◆ What you will do ◆
Your answer should hold all lines of the entries that include the word "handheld".

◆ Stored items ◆
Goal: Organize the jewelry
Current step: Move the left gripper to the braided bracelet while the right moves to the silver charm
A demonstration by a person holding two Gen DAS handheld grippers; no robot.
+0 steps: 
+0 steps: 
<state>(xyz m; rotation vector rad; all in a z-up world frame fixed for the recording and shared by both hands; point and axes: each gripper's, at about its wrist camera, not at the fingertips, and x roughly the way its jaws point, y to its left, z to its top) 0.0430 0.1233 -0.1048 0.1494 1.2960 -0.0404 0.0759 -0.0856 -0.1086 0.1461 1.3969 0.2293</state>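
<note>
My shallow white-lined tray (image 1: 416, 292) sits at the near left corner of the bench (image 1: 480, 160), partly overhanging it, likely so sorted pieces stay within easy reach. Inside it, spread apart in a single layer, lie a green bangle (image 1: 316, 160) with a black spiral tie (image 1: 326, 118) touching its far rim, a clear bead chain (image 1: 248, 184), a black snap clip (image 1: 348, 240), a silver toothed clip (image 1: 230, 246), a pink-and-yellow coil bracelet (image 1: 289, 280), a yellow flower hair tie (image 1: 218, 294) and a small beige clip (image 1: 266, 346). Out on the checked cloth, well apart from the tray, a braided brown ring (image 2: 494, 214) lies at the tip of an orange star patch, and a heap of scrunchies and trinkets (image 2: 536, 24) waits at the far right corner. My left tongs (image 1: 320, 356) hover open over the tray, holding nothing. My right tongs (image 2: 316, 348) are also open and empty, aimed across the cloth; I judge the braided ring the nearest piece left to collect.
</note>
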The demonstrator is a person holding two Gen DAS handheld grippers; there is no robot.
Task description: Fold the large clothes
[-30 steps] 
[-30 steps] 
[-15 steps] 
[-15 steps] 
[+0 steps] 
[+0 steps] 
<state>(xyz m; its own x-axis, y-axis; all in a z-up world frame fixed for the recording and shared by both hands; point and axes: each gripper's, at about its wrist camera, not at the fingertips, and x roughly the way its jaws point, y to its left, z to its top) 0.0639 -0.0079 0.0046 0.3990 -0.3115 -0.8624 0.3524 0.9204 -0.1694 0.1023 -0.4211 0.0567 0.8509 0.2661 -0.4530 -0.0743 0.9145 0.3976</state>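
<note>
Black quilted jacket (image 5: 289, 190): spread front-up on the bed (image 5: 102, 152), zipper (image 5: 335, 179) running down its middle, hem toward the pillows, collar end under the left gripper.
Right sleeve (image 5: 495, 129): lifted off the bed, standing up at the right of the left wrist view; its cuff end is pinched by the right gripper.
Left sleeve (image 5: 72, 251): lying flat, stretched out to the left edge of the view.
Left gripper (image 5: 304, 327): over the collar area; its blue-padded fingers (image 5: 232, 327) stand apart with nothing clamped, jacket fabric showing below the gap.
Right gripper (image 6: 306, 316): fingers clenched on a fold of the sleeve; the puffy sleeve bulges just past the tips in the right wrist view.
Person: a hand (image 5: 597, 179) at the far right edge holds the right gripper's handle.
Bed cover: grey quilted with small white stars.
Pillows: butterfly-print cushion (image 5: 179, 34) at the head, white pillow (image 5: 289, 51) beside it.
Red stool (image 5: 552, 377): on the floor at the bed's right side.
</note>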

◆ Expected answer ◆
A demonstration by a person holding two Gen DAS handheld grippers; no robot.
The demonstrator is a person holding two Gen DAS handheld grippers; there is no robot.

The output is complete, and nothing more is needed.